Откуда Ждане было известно о древнем навьем проклятии чёрной кувшинки? Тот, кто получал в подарок такую вышивку, умирал от руки кровного родственника.
– Я сама не знаю, откуда, – пробормотала Ждана, устало ёжась возле печки. – Этот цветок просто распустился во мне. Я соприкасалась с Вуком, когда пыталась вытеснить его из Радятко; может, и с Навью соприкоснулась каким-то образом. Ведуньи ведь как-то выудили через тебя заклинание для закрытия Калинова моста...
Они прощались на пороге домика: внутри трепетало печное пламя, а снаружи выла метель. Тёплая глубина глаз Жданы окутала Севергу крепче и нежнее любых объятий.
– Прошу тебя, только не вступай с ним в поединок! Просто отдай ему платок и спасайся! Пообещай мне, что ты так и сделаешь!
Она не знала, что не столько ради неё Северга делала это, сколько ради Рамут. Сердце устало отбивало свои последние удары, готовое принять в себя обломок иглы и стать чудесным целительным самоцветом, а губы навьи накрыли уста княгини в прощальном поцелуе.
– Обещай, что выживешь... – Просьба отчаянно и горько прозвенела лопнувшей стрункой, но уже ничего не могла изменить.
– Ты уже подарила мне бессмертие. – Искалеченную руку покрыла перчатка, и чёрные негнущиеся пальцы коснулись тёплой щеки Жданы.
Белый полог вьюги сомкнулся, отделив их друг от друга.
«Свою жизнь я отдам за тебя, Ждана, а сердце останется у Рамут. Пусть его любовь хранит её от бед и опасностей. Так уж вышло, что оно с самого её рождения принадлежало ей, я не могу отнять его у неё... Это сильнее меня. И больше, чем что-либо на свете».
*
В первую послевоенную весну Птахе пришлось нелегко: Свея покинула Стаю на Кукушкиных болотах, чтобы выйти замуж. Жить ей предстояло в племени мужа. Родители девушки получили за неё большой выкуп – пятьдесят оленьих шкур.
– Как же так, Свея? – с горечью допытывалась Птаха, встряхивая её за изящные плечи. – А как же наши чувства? И всё то время, что мы были вместе? Для тебя оно ничего не значит?
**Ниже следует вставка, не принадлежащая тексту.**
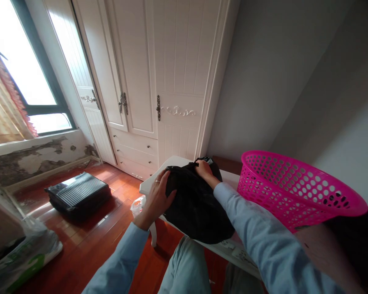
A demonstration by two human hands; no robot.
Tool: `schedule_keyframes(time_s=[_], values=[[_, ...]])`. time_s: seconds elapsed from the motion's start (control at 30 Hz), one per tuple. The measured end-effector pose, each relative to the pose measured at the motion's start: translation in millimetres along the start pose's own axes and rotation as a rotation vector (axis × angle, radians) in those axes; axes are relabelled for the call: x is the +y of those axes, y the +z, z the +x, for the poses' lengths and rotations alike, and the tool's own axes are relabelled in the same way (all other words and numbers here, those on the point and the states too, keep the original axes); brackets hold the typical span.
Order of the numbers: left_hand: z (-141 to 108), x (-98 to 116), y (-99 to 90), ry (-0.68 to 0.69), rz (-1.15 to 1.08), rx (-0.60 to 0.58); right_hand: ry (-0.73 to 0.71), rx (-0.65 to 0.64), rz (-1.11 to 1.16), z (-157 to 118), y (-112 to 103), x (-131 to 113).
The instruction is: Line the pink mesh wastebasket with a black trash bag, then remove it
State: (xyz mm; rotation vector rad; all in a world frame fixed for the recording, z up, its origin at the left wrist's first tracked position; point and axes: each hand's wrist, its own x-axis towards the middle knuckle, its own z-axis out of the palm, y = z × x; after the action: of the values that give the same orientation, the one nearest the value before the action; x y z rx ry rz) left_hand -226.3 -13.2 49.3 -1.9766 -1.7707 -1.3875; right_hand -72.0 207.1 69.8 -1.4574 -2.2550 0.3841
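Observation:
A black cloth item (pixel 199 208), soft and bunched, lies over the front edge of a white table (pixel 174 162). My left hand (pixel 158 198), with a ring on one finger, rests at its left upper edge, fingers curled against the fabric and thumb apart. At the top of the cloth, my right hand (pixel 205 169) pinches a gathered part of it. Behind my right hand sits a shiny black bundle (pixel 214 165), partly hidden. My left fingertips are partly lost against the dark fabric.
A pink perforated basket (pixel 294 188) stands on the table at the right. Behind is a white wardrobe (pixel 184 61). On the floor at left are a black suitcase (pixel 79 194) and a plastic-wrapped package (pixel 37 249). A white plastic bag (pixel 137 205) hangs beside the table.

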Motion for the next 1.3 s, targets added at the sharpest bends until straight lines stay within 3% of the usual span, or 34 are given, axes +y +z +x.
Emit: schedule_keyframes(time_s=[0.17,0.3,0.4,0.47,0.73,0.9,0.97,1.07,1.1,1.13,1.2,1.3], values=[[25.5,5.0,8.9,-0.202,-0.252,0.087,-0.002,-0.009,0.018,-0.6,-4.4,-0.4],[28.9,17.3,-4.5,-0.128,-0.205,0.018,0.012,0.007,0.031,2.5,-3.2,-0.7],[17.8,24.0,-16.6,0.008,-0.099,-0.073,0.013,0.038,0.038,6.0,0.2,-2.1],[6.4,26.1,-20.8,0.043,-0.048,-0.064,0.009,0.054,0.045,7.6,2.4,-3.3],[-31.5,17.6,-13.6,0.015,-0.043,-0.062,0.0,0.071,0.07,10.7,6.0,-0.6],[-34.9,10.6,-10.4,-0.032,0.01,-0.08,-0.008,0.066,0.08,12.1,4.8,10.5],[-26.7,13.9,-11.3,-0.051,0.017,-0.007,-0.02,0.059,0.087,10.8,5.0,13.3],[-3.6,21.7,-14.3,-0.071,0.017,0.205,-0.041,0.046,0.099,8.3,6.2,14.1],[5.6,23.6,-15.6,-0.06,0.019,0.215,-0.045,0.043,0.103,7.7,6.5,13.7],[14.6,24.7,-17.2,-0.043,0.018,0.171,-0.047,0.041,0.106,7.4,6.6,13.3],[28.8,24.7,-21.0,-0.013,0.006,-0.025,-0.04,0.041,0.109,7.4,6.1,12.7],[32.4,21.8,-28.7,0.005,-0.012,-0.235,-0.007,0.044,0.102,8.4,4.8,13.9]])
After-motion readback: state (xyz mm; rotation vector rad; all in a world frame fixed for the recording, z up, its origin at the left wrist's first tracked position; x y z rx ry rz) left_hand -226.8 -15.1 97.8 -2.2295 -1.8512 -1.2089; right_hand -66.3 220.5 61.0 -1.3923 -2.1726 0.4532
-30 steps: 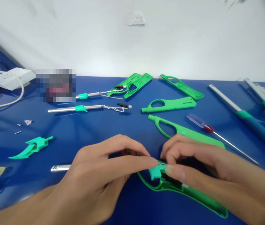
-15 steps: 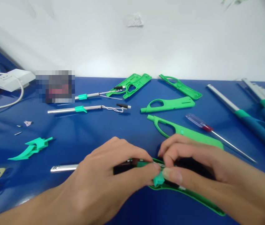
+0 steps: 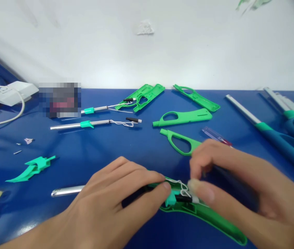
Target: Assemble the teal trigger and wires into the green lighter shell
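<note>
My left hand [image 3: 107,204] is closed over a green handle half [image 3: 222,221], its thumb and forefinger pressing beside a teal trigger [image 3: 171,199] seated in it. From under that hand a silver tube [image 3: 67,191] sticks out to the left. Inside the shell, a black igniter [image 3: 183,198] with a white end lies right of the trigger. Looped white wires [image 3: 184,189] rise above it. My right hand [image 3: 235,183] has its thumb and forefinger tips close together at these wires, in what looks like a pinch; the exact contact is partly hidden.
Behind lie green handle halves [image 3: 185,117], two silver tubes with wires [image 3: 100,122] and a screwdriver [image 3: 215,135] partly covered by my right hand. A teal part [image 3: 36,166] and small metal bits are at left. Blue-handled lighters [image 3: 276,138] lie right; a white cable [image 3: 22,107] at far left.
My right hand has moved off the teal trigger to the right, uncovering the igniter and white wires. My left hand stays on the handle half. The view has shifted slightly.
</note>
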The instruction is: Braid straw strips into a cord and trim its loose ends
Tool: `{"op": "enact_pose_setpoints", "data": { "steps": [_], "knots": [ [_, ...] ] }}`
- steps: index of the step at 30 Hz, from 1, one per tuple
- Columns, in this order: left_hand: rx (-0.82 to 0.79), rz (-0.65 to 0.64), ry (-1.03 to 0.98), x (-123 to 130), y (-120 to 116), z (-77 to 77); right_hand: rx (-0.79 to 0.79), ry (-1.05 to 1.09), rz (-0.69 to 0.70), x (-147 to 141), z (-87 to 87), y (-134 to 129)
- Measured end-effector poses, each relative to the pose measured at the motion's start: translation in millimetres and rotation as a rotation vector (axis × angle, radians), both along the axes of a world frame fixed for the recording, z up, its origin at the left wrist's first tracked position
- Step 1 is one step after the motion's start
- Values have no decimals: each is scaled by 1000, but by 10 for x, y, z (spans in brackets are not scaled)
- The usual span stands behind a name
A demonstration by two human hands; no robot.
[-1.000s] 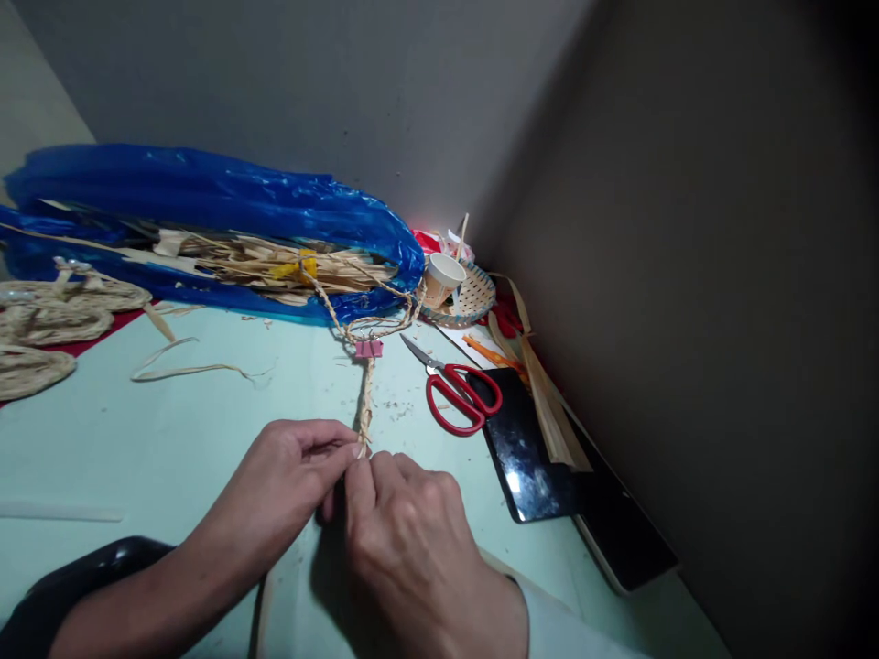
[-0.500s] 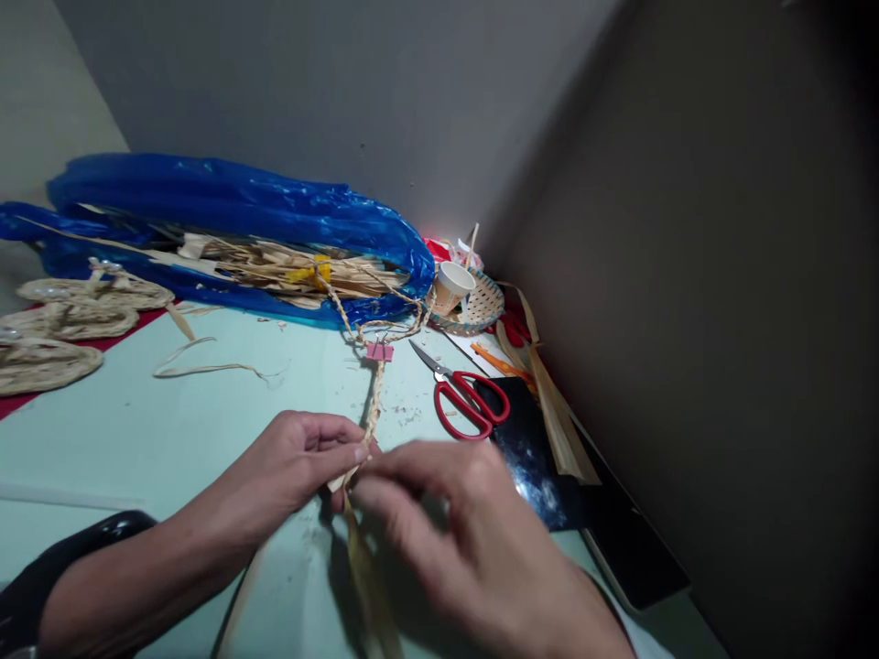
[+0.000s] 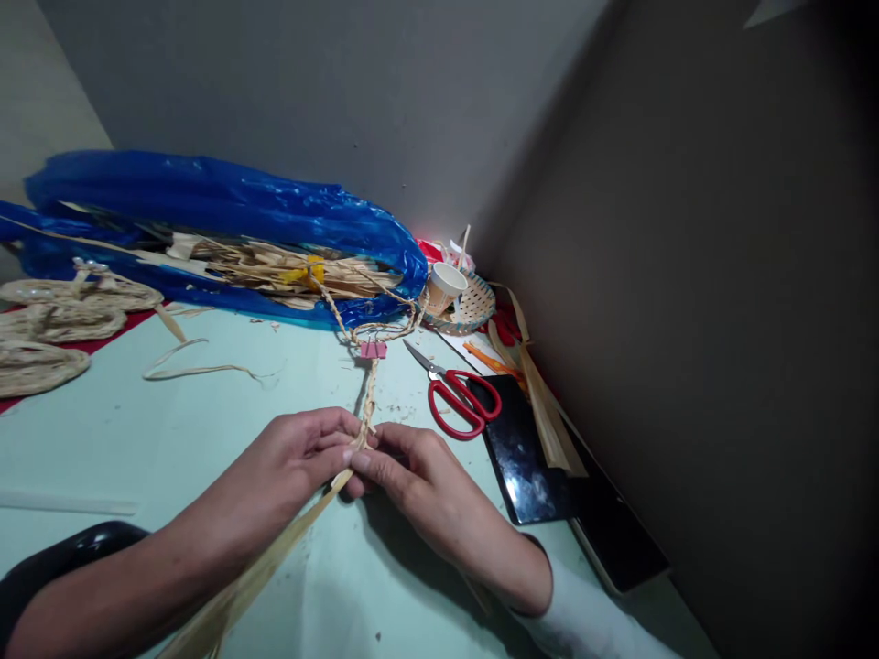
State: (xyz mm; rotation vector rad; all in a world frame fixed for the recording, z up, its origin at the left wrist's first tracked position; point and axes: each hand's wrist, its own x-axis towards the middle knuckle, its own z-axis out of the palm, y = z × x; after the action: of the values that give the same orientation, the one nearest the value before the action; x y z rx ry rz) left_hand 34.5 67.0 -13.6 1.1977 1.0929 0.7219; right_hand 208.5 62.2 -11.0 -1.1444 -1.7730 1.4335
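Observation:
A thin braid point(image 3: 369, 395) of pale dried plant strips runs down from a pink binder clip point(image 3: 374, 350). At its lower end my left hand point(image 3: 309, 453) pinches it between thumb and fingers. From the other side my right hand point(image 3: 408, 471) grips the same spot, thumb pressed on the strips. Both sets of fingertips meet there and partly hide the end of the braid. One long loose strip point(image 3: 275, 552) trails from the fingers toward the lower left, across my left forearm.
Behind lies a blue plastic bag point(image 3: 226, 197) full of dried strips point(image 3: 267, 265). Red-handled scissors point(image 3: 457, 398) lie right of the braid, by a black tablet-like slab point(image 3: 526, 471). A paper cup point(image 3: 445, 286) sits in a woven basket point(image 3: 477, 302). Woven soles point(image 3: 51, 320) are at left.
My right hand has come down and forward onto the braid, fingertips against those of my left. The loose strip has swung from below the hands to the lower left.

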Motion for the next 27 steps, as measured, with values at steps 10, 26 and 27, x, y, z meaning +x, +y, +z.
{"op": "enact_pose_setpoints", "data": {
  "steps": [10, 26, 27],
  "knots": [
    [160, -34, 272, -31, -47, -39, 89, -120, -99, -37, -34, -88],
    [1238, 21, 662, -2, -372, -287, -51, 90, -85, -41, -43, -89],
    [1282, 13, 667, 4, -387, -321, -96, 116, -63, -43, -39, -85]
  ]
}}
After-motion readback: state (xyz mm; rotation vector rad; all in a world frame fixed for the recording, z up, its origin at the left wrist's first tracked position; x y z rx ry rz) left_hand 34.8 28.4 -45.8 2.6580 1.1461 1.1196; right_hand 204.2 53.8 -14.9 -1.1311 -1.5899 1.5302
Свея мягко сняла её руки со своих плеч.
– Пташечка... Ты чудесная, верная, добрая, и с тобой мне было прекрасно... Но бесконечно это продолжаться не могло. Я хочу семью. Настоящую, как у всех!
Птаха не стала мешать свадьбе. Зачем? Белокурая волшба Свеи пала, словно разрубленная мечом Северги, и осталось только разбитое, сожжённое в прах и растоптанное сердце... «Навья верно сказала: я была слепа. И почему я не хотела верить ей? – с болью думала Птаха. – Я видела только то, что хотела видеть, а правду не замечала». Вот только не укладывалась эта правда ни в голове, ни в душе; лес дышал памятью их со Свеей встреч, каждый листок и каждая травинка напоминали о её глазах, словно подёрнутых дымкой прохладного тумана... Но там, за этой дымкой, не было и капли любви.
От боли Птаха стала злой, замкнутой, пропадала вместе с прочими охотниками на промысле седмицы напролёт. Но нехорошая это была злость, не добавлявшая ни точности броску, ни остроты чутью. Неудача постигала Птаху за неудачей.